How Pianist Tengku Irfan Enchanted Local And International Audiences With His Exceptional Talent

For Tengku Irfan music is the food of love

Quiet and calm yet a force to be reckoned with on stage, Tengku Irfan, is the embodiment of a virtuoso musician. Tengku Irfan’s many achievements include his post as the Youth Ambassador of the Malaysian Philharmonic Orchestra as well as his experience with conducting orchestras, both of which have earned him a position at Juilliard.

What drew you to the piano at such a young age?

When I was 6 years old, my father bought an electronic keyboard, with no particular direction or goal in mind. He bought it because there was always music in the house back then. There was a bit of rock, a bit of pop-jazz, a mix of everything. But somehow at that age, without being forced into it, I started playing around on the piano and experimenting with it by myself. It wasn’t serious at first but then it gradually grew to become a passion. I began to formally learn the piano properly when I was around 7 or 8 years old.

When did you begin to step into your role as a composer?

There was no specific age or time for when I first started getting into composing. It began with improvising pieces that I used to play in my younger years when I was learning exam pieces. Whilst learning the pieces I would change the notes just for fun, and I soon grew to change more and more notes, before gradually beginning to write down what I had improvised.

I do still improvise when I have the time. Regardless of whether it is improvisation or I am playing a normal classical piece, my aim or my goal is always to grab the attention and focus of the audience.

What are your thoughts on how Malaysian’s react to classical music?

Fortunately, I have noticed a growing interest in classical music over the years. I also feel like social media plays a huge part in reaching out to the younger generation. I am not too worried about the older generation, because they usually hold a deeper appreciation for classical music, so I don’t think it will diminish. But with the younger generation, especially those who are new to classical music a support system either from their friends or family or community would help them learn to appreciate the genre in their own different ways.

What has been your most memorable performance?

There have been quite a number of performances that have affected me. But one, in particular, was in May of last year, I performed the Messiaen Turangalîla-Symphonie with the Juilliard Orchestra. That was in the David Geffen Hall and I had the opportunity to work with the great conductor, David Robertson. The wonderful thing was that it was definitely an amazing piece, even with some parts in it that may seem quite thorny but the orchestra played so well and the ecstatic reception from the audience really warmed my heart. The conductor from this event, David Robertson, is also the conductor of the Sydney Symphony Orchestra and he invited me to play the same piece with him at the Sydney Opera House last November. So that one experience led me to other opportunities, which I am very thankful for.

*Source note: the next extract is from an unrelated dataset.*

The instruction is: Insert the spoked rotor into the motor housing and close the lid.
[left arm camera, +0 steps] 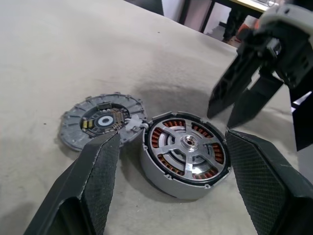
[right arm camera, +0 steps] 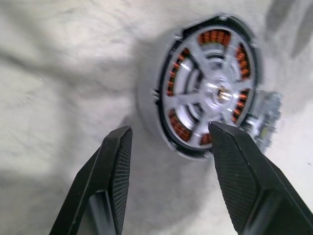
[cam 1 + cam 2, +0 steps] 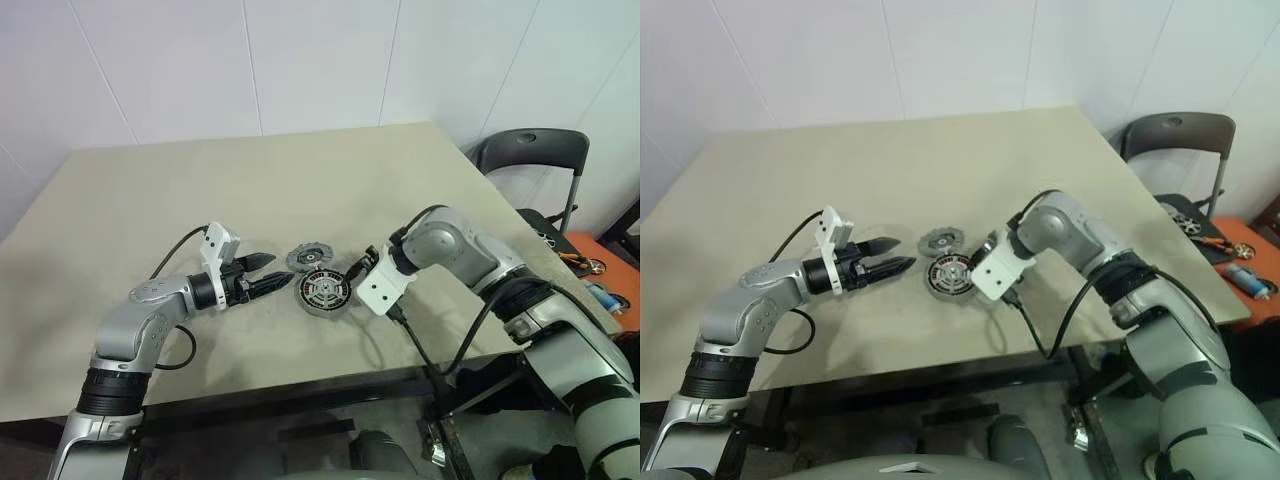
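No legible marks on motor housing or lid.

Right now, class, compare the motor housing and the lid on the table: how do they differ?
The motor housing is a squat, tall-walled cylinder showing copper windings and the spoked rotor inside; the lid is a flat, thin disc with a small central hub. The housing sits between both open grippers; the lid lies beside it, touching. Both are round, grey metal.

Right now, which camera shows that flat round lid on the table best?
The left wrist view: the lid lies whole and close beside the motor housing. Both eye views show it small; the right wrist view catches just its edge.
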### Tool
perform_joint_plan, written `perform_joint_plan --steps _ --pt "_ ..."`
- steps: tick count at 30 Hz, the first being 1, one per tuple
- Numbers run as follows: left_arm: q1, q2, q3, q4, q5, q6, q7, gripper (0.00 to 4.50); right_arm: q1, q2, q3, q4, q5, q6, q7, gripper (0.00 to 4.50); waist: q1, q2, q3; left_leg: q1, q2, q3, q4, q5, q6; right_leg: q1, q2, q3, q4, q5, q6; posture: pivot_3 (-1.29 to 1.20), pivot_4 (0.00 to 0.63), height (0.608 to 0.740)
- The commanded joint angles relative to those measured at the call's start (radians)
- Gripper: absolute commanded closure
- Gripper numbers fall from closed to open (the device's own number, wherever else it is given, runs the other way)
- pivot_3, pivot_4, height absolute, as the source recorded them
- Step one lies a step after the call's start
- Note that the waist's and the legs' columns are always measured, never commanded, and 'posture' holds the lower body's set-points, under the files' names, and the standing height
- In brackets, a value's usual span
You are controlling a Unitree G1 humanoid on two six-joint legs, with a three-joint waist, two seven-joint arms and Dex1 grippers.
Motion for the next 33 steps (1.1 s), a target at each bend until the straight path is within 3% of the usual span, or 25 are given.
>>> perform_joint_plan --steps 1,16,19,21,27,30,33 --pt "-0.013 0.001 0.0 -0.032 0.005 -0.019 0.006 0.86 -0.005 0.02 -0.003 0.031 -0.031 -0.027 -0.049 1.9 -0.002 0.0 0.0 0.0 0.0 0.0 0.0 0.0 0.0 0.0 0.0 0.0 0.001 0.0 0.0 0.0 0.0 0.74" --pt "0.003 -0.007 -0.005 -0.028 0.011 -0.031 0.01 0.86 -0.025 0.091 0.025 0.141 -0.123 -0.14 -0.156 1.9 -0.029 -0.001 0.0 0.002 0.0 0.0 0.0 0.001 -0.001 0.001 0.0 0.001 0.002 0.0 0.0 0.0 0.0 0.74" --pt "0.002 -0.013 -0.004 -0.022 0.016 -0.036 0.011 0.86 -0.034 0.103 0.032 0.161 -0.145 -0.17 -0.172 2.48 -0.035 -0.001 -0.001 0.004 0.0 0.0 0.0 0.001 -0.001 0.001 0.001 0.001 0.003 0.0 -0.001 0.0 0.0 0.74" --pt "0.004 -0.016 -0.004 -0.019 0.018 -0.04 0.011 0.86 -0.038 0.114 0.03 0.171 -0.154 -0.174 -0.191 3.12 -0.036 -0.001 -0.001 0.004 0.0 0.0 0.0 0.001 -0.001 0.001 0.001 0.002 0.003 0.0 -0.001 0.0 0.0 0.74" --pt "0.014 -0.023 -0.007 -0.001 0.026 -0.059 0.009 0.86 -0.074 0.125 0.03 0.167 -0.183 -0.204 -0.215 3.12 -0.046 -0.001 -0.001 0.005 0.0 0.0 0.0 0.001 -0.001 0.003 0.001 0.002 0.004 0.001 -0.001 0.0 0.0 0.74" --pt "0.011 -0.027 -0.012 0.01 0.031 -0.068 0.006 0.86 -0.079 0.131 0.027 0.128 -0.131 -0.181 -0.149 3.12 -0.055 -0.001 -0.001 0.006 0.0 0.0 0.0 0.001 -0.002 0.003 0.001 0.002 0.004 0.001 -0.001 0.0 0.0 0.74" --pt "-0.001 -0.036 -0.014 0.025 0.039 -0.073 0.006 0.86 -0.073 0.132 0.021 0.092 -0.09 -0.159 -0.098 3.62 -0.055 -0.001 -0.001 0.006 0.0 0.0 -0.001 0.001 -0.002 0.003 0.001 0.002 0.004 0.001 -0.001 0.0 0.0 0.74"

Another performance that comes to mind happened when I was 12 and played with Neeme Järvi, a really esteemed conductor known for having one of the most recordings ever made. It was an interesting concert because I played a Mozart concerto with a few conductors, and he was in the audience. It was for a conductor’s masterclass where he was guiding the conductors.

He came at the end of my performance and spoke to me for a bit on stage and asked to do some improvisation. At the time it was very new to me and I didn’t know if many orchestras or conductors had done this before. Afterwards, he directed the orchestra to play certain notes and I was supposed to improvise a piece to play above that. That was something I had never done before, and even till present, is not something I have ever done with any other orchestra.

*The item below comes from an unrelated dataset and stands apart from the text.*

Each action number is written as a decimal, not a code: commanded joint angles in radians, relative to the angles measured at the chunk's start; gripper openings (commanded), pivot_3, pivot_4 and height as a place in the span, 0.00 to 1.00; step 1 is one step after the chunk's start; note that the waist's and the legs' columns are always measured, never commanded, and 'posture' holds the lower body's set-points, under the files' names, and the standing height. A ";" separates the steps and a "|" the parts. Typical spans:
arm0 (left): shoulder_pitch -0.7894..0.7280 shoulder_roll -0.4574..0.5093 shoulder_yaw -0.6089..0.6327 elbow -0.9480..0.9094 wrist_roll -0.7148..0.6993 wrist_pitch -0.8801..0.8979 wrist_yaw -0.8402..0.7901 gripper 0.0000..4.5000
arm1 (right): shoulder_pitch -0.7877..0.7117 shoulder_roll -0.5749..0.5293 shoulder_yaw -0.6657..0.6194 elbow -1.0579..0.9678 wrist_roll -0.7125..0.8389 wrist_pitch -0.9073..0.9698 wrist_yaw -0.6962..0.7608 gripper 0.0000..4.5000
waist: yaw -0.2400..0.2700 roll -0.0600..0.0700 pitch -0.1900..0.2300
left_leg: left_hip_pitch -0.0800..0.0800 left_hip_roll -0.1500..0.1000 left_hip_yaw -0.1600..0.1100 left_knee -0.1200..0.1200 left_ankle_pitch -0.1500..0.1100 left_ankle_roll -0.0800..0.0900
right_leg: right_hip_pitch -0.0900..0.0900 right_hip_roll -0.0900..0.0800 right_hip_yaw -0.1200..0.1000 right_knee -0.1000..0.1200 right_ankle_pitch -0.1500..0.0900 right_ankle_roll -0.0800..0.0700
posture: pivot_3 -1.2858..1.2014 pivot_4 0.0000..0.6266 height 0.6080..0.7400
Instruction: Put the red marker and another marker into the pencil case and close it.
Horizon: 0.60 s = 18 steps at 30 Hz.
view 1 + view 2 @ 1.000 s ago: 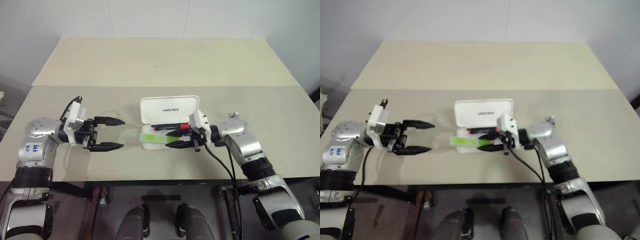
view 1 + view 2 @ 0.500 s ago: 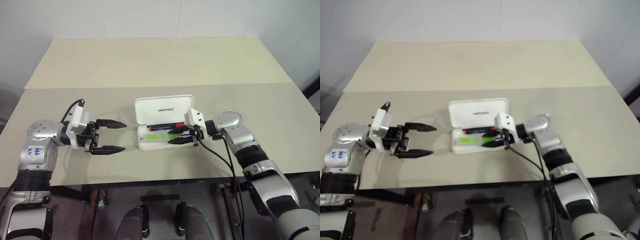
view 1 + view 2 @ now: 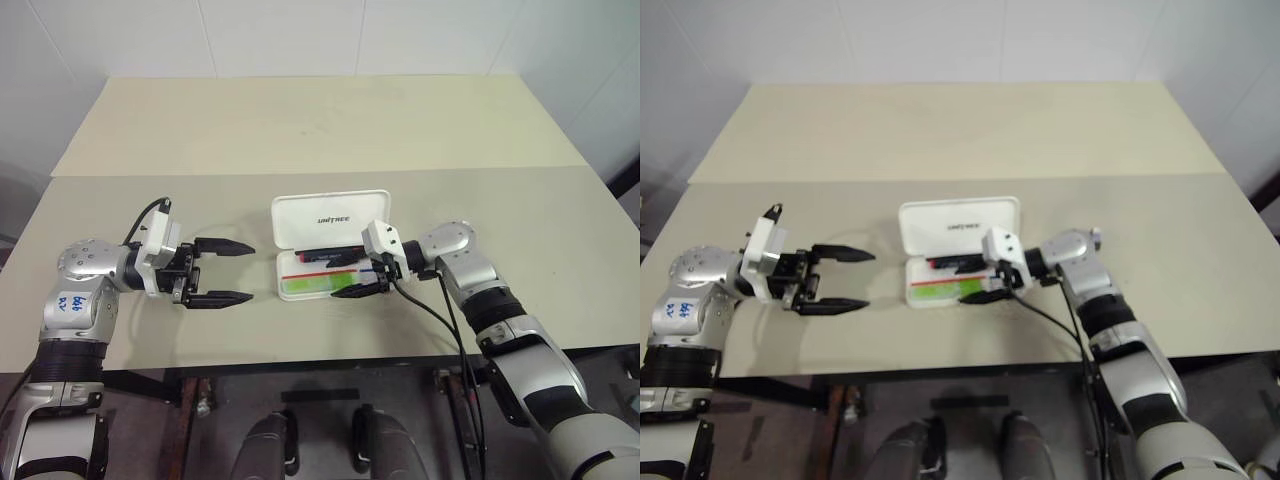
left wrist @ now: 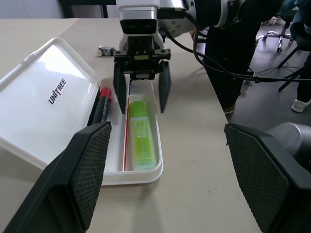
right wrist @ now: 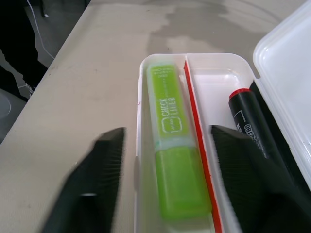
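Right tool (image 3: 357,276), spread, straddles green highlighter (image 4: 141,141) in open pencil case (image 3: 292,291).

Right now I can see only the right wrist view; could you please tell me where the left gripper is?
Observer: The left gripper hovers over the table, off to the left of the pencil case and apart from it, fingers open.
Operator: Thank you. Is anything lying on the table outside the case?
Observer: Yes, one small grey object lies on the table close behind the right gripper; I cannot tell what it is.
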 commanded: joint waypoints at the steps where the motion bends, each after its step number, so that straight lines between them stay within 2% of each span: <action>1: -0.011 0.009 0.016 -0.031 -0.006 -0.006 0.004 0.87 | -0.033 0.011 -0.020 -0.004 0.001 -0.043 0.007 0.98 | 0.000 0.000 0.000 | 0.000 0.000 0.000 0.000 0.000 0.000 | 0.000 0.000 0.000 0.000 0.000 0.000 | 0.52 0.24 1.00; 5: -0.013 0.007 0.015 -0.030 -0.005 -0.007 0.005 0.87 | -0.048 0.016 -0.039 -0.031 0.018 -0.050 -0.004 0.99 | -0.002 0.000 0.000 | 0.000 0.000 0.000 0.000 0.000 0.000 | 0.000 0.000 0.000 0.001 0.000 0.000 | 0.52 0.24 1.00; 10: -0.014 0.001 0.011 -0.039 -0.008 -0.002 0.008 0.87 | -0.004 -0.014 -0.103 -0.275 0.142 0.136 -0.008 0.99 | 0.001 0.000 0.000 | 0.000 0.000 0.000 0.000 0.000 0.000 | -0.001 -0.001 0.000 0.001 0.000 0.000 | 0.52 0.24 1.00; 15: -0.017 -0.015 0.005 -0.073 -0.025 0.027 0.019 0.87 | 0.104 -0.171 -0.190 -0.570 0.275 0.417 -0.032 0.99 | 0.019 0.000 0.000 | -0.001 -0.001 -0.002 -0.001 -0.001 0.001 | 0.000 -0.004 -0.003 -0.002 0.000 0.000 | 0.52 0.24 1.00; 18: -0.021 -0.030 0.003 -0.083 -0.029 0.036 0.027 0.87 | 0.139 -0.246 -0.254 -0.597 0.284 0.444 -0.076 0.99 | 0.019 0.000 0.000 | -0.001 -0.002 0.000 0.000 -0.002 0.002 | 0.000 -0.005 -0.002 -0.006 0.000 0.000 | 0.52 0.24 1.00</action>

How did you get into conducting?

Conducting is still quite new to me. I still feel like there is so much more learning left for me moving forward. The piano is such a solitary instrument and I also don’t play any other orchestra instruments, so every time I hear an orchestra I always love the sound.

When I was younger, at no specific age, I started listening to more symphonic works and I started to also observe how conductors direct or lead the orchestra through the pieces. That honed my appreciation for the art of conducting.

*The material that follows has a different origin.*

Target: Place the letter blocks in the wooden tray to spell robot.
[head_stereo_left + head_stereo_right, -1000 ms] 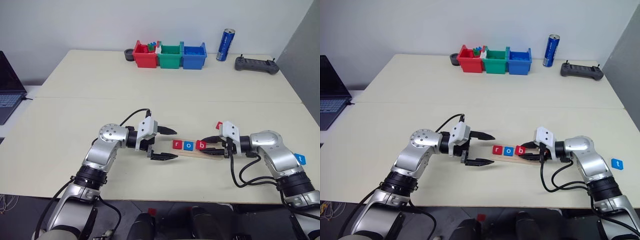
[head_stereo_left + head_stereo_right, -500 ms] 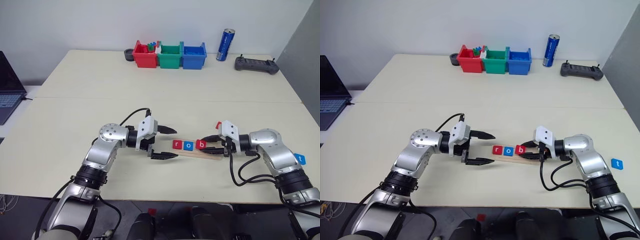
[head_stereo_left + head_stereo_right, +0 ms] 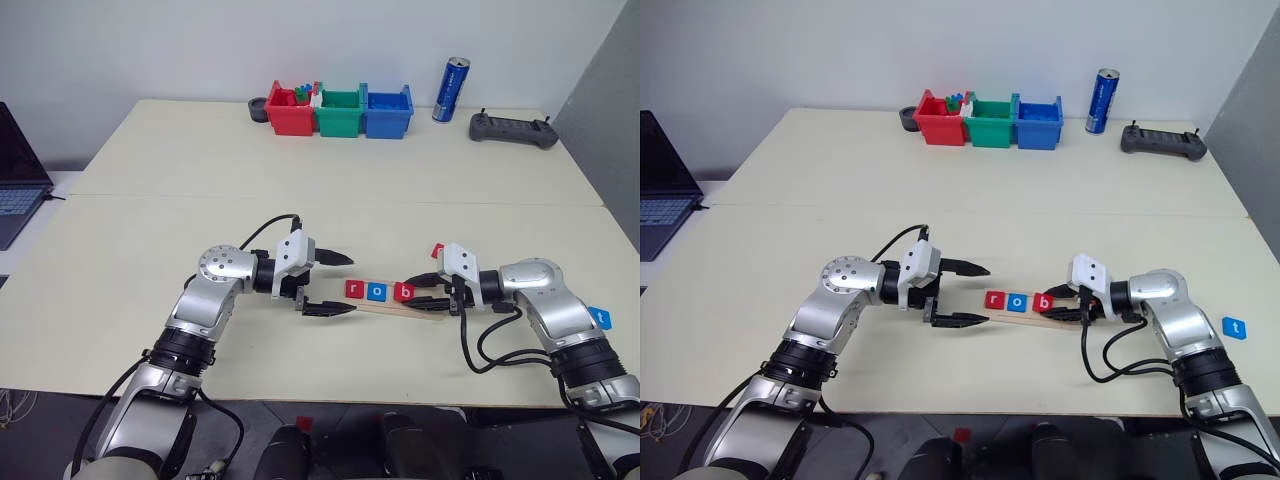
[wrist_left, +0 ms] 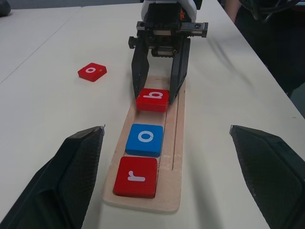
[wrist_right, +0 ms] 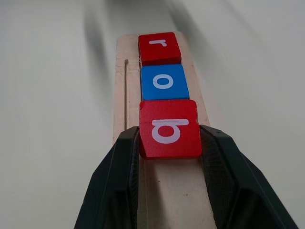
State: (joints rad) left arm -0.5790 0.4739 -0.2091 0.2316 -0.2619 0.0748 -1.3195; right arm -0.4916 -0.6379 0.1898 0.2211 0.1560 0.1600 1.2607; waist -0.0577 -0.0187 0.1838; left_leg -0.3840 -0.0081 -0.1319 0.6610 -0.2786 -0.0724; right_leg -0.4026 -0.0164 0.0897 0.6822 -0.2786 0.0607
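A pale counter (image 3: pixel 330 210) carries the wooden tray (image 4: pixel 177 157) — r, o and b tile (image 5: pixel 169 128) seated, the right gripper (image 5: pixel 169 157) clamped on b's side edges. Left gripper (image 3: pixel 335 284) gapes beside the tray. Tiles look light, rigid — pinch opposite edges.

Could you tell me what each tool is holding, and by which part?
The right tool grips the red b block by its two side edges, on the wooden tray. The left tool is open, holding nothing.

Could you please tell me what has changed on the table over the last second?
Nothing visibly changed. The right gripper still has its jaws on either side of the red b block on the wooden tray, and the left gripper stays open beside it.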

I have conducted a few performances. I premiered my conducting debut when I was 16 in Arizona, Phoenix with the MusicaNova Orchestra. It was on a short piece that I wrote back then, called Nocturne, for about eight to nine minutes. But it was a good experience because it made me get used to not only conducting but also rehearsing an orchestra.

The other collaborations I have had, one was with MPYO at the December Camp in 2017, where we performed two concerts, one in Malaysia and one in Singapore. In Singapore, it was at the Esplanade Concert hall. The latest was with MPO in 2018 on the 17th and 18th of August where I conducted one piece for the opening concert of MPO for their 20th Anniversary.

Where do you see yourself in the next few years?

I still don’t know whether I want to fully become a pianist or a conductor. For me as a musician, I always like to do more than one thing. I cannot get used to just living in the practice room and just practising non-stop, it’s just not who I am. Practising is just one aspect, there is also listening, observing and learning from other people and from my teachers, and also doing a bit of conducting, all of this together makes you a better musician as a whole. It’s not just that one facet or specific focus, at least that is what I wish to become. To know and improve on every aspect of being a musician.